One of the differences between schizophrenia and transient psychotic disorder that was found in a recent study was a lack of deterioration in general functioning for those only having a transient psychotic disorder. Researchers in Germany observed over a 7 to 12 year period that those experiencing an acute and transient psychotic disorder were more likely to function well when off medication than those suffering from schizophrenia.
Researchers looked at 39 people with acute or transient psychotic disorder and 38 individuals with schizophrenia. They were followed up at 3 "time-points" over 7 years after having their index episode or 12 years after having their first episode.

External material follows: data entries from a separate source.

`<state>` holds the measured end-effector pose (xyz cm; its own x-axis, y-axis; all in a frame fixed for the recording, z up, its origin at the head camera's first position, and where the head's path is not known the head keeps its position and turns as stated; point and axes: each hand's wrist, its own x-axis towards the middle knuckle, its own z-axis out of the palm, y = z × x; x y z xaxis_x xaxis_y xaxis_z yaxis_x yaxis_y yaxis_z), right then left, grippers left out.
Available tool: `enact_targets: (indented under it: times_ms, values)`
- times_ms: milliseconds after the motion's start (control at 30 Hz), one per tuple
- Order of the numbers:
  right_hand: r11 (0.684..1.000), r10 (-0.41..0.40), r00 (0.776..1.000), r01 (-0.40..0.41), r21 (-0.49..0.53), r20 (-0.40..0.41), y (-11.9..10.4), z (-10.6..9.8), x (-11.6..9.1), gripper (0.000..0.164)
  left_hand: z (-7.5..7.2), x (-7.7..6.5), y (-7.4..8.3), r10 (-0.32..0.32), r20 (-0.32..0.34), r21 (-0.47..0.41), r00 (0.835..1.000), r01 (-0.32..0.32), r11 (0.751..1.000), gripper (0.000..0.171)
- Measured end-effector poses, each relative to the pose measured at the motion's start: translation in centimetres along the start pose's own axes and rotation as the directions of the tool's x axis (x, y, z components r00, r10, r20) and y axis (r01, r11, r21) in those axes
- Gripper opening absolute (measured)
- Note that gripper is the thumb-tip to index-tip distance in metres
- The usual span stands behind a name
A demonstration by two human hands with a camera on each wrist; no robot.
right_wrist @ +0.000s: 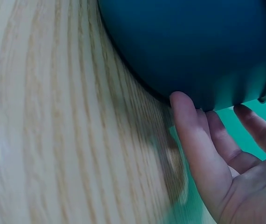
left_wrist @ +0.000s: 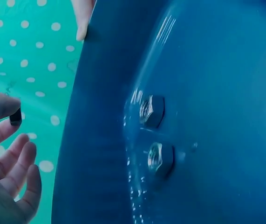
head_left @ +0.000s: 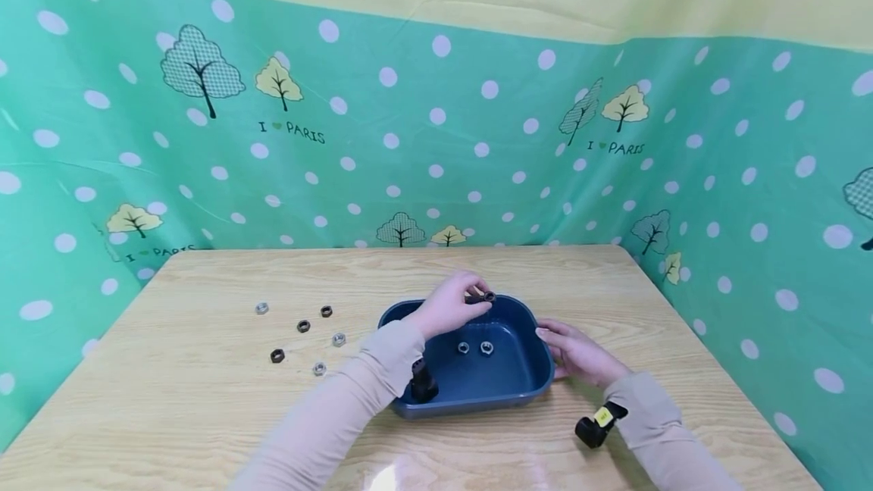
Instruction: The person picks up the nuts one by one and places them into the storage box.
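Pinching a dark nut point(head_left: 489, 297) now with the left hand point(head_left: 450, 309), thumb and finger together on it, up by the far rim of the blue bin point(head_left: 470, 403). Over on the right, resting loose, spread fingers against the bin's outer wall with the right hand point(head_left: 576, 352), touching rather than wrapping round. Down on the bin's floor, counting two silver nuts point(head_left: 486, 348), just beside each other; out on the table point(head_left: 204, 400), left of the bin, counting three dark nuts point(head_left: 303, 326) and three more silver nuts point(head_left: 339, 339), spread apart. Looks like hard metal in that pinch: probably stiff, hardly fragile, light enough for two digits, yet perhaps a touch slippery on the smooth faces. Best taken across two opposite flats, clear of the corners. As for the bin, likely smooth, light and apt to slide, so best steadied by wall or rim. Switching to the left wrist view: seeing the dark nut edge-on between the digits, with other fingers bent and free below, plus the bores of the silver nuts close up. Over to the right wrist view: catching the bin's lower edge against the table and fingertips on the outer wall, mostly hidden from the head view. Only from the head view: getting the scattered nuts, though losing the bin's left end behind the left sleeve point(head_left: 327, 415).
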<state>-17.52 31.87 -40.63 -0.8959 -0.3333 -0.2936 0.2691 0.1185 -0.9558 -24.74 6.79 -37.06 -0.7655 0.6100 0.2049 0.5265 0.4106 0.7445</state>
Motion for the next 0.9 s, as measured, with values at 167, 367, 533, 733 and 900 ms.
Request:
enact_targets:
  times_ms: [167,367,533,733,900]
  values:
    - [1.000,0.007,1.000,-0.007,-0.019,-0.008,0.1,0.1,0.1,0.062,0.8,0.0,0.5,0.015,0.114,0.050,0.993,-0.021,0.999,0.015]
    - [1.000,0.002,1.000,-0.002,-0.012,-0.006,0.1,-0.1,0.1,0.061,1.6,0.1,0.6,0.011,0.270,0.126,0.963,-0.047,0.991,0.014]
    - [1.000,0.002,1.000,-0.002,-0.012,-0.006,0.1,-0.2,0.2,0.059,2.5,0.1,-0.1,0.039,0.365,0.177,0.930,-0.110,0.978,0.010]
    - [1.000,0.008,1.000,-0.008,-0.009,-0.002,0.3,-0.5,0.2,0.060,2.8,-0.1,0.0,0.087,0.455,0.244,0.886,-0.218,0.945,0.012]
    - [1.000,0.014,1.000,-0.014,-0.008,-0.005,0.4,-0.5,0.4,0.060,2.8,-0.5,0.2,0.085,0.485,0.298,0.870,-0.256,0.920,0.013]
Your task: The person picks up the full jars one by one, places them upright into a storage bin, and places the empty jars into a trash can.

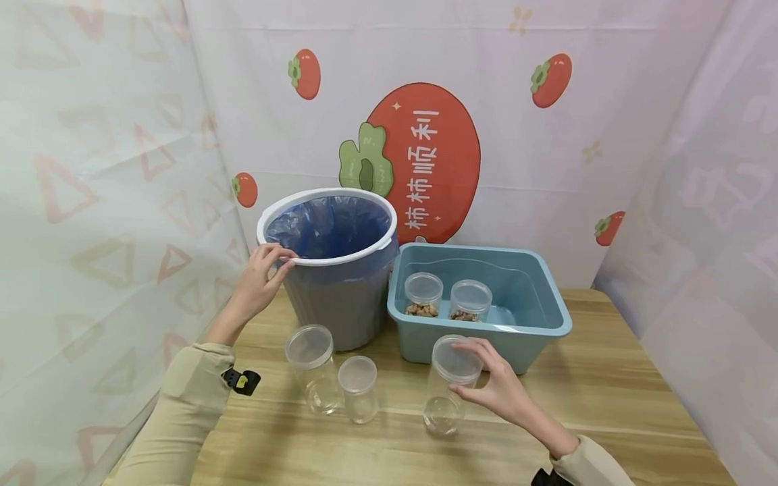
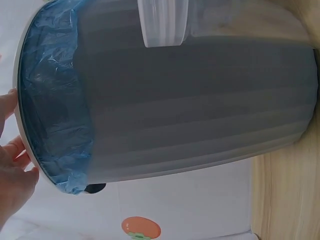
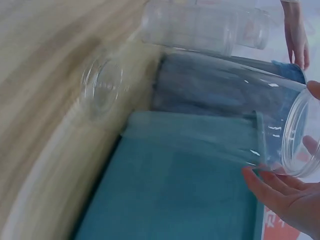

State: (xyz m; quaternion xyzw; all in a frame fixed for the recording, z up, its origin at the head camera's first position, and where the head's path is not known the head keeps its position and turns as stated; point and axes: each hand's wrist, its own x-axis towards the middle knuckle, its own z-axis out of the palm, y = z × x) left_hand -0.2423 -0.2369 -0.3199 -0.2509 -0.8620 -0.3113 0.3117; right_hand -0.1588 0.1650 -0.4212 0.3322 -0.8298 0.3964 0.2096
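Your right fingers (image 1: 483,349) are curled round the lid (image 1: 450,362) of a tall clear jar (image 1: 444,401), which hangs below them, near upright; whether its base touches the desk (image 1: 547,432) you cannot tell. Your left fingers (image 1: 269,252) pinch the white rim of a grey bin (image 1: 346,307) lined with a blue bag (image 1: 334,223). Just beyond your right fingers lies a blue tub (image 1: 525,277), with two nut jars (image 1: 423,290) (image 1: 471,297) inside. To the left of your right fingers and below your left ones, another tall jar (image 1: 315,378) and a short jar (image 1: 358,391) stand side by side. The jar in your right fingers shows nothing inside, so expect it to feel light; it looks like thin plastic, fairly stiff but smooth enough to slip. Its lid gives a firm edge, though lifting by that alone trusts the closure; spreading your fingers lower, round the wall below the lid, should be surer, without a hard squeeze.
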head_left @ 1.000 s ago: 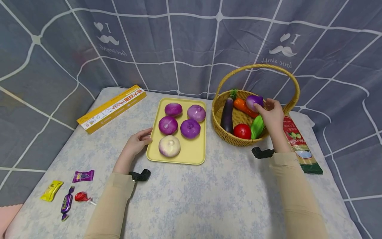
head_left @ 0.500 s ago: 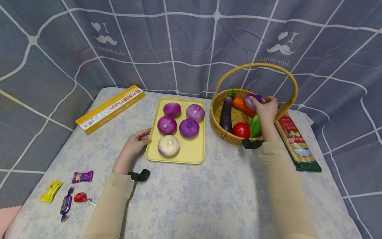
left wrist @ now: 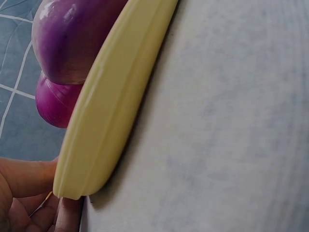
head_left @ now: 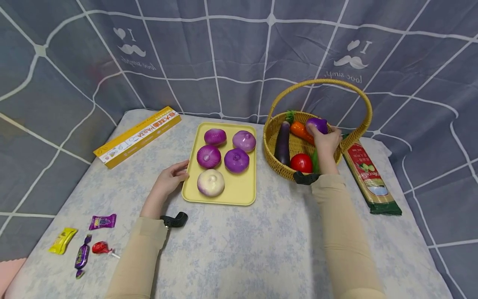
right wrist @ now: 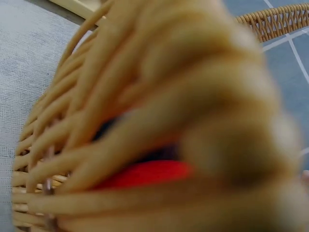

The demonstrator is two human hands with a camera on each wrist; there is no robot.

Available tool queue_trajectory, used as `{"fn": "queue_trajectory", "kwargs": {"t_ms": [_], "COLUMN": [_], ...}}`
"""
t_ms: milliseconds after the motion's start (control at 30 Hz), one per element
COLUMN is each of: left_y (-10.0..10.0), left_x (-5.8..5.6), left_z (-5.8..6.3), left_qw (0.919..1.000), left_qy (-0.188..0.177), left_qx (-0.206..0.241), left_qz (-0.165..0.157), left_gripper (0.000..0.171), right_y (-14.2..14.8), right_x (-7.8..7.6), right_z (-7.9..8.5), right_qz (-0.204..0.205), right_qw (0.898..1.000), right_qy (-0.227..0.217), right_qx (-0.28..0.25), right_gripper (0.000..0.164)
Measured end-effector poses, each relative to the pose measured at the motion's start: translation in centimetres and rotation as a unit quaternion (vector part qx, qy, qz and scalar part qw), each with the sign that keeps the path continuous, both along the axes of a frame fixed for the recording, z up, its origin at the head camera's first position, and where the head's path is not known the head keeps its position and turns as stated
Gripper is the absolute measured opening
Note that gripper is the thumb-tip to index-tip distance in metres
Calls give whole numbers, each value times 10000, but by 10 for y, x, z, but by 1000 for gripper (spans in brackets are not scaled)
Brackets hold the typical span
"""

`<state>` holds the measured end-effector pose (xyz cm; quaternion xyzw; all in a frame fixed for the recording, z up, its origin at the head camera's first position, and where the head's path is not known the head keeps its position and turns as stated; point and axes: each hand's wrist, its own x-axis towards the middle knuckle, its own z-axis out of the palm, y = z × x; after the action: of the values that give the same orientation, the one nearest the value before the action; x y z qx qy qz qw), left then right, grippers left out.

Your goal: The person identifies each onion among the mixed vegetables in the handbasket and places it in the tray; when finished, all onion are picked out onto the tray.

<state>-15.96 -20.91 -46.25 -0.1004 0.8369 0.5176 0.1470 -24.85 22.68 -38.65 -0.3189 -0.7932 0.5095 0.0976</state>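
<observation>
In the head view my right hand (head_left: 328,141) reaches into a wicker basket (head_left: 270,160) and grips a purple onion (head_left: 318,124), thumb on its left side. The other fingers are partly hidden. An orange carrot (head_left: 299,130), an eggplant (head_left: 282,143), a red tomato (head_left: 301,163) and a mostly covered green vegetable (head_left: 315,162) lie around it. My left hand (head_left: 170,179) touches the left edge of a yellow tray (head_left: 239,195). On the tray sit several purple onions (head_left: 237,160) and a whitish onion (head_left: 210,182). The right wrist view shows mostly blurred basket weave (right wrist: 159,106).
A yellow pasta box (head_left: 138,137) lies at the back left. Beside the basket, on the right, is a red and green pasta bag (head_left: 371,178). Wrapped candies (head_left: 82,255) and a red lollipop (head_left: 100,247) lie front left. The basket handle (head_left: 358,93) arches high.
My right hand and forearm have shifted left and turned over the basket, covering more of the green vegetable. The onion has turned slightly in my grip. My left hand stays at the tray.
</observation>
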Motion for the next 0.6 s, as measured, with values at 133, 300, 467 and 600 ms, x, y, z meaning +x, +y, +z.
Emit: {"fn": "queue_trajectory", "kwargs": {"t_ms": [133,300,467,600], "left_y": [-1,-2,-2,-3], "left_x": [0,1,1,1], "left_z": [-1,-2,-2,-1], "left_qw": [10000,10000,10000,9999], "left_qy": [44,76,90,125], "left_qx": [16,-10,5,4], "left_qz": [18,-12,-37,-81], "left_gripper": [54,54,53,53], "right_y": [1,2,2,0], "right_x": [-1,-2,-2,-3], "right_z": [-5,-8,-7,-2], "right_qz": [64,177,252,248], "right_qw": [10000,9997,9995,9991], "right_qy": [-45,-142,-191,-330], "right_qx": [-52,42,75,-107], "right_gripper": [89,90,90,92]}}
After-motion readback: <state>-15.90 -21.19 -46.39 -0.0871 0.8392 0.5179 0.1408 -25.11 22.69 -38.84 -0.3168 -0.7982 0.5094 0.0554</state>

"Individuals with schizophrenia showed a significant decrease in global functioning, as measured on the Global Assessment Scale, from the first to the third follow-up, with average scores dropping from 66.1 to 58.6 points over this period of time. In contrast, patients with acute or transient psychosis retained a high level of functioning, with scores generally remaining stable, at between 81.4 and 82.5 points" (PsychiatrySource.com).
The risk of relapse was the same for those with schizophrenia and those with acute/transient psychotic disorder. They both had an average relapse rate of 79% during follow up. At the end of the study 31% with acute or transient psychosis able to function fine without medication and had "longitudinally stable remission" whereas none of the participants with schizophrenia were yet at that point. This study shows that maintenance medication may be more necessary for those with schizophrenia than for those with a transient or acute psychotic disorder.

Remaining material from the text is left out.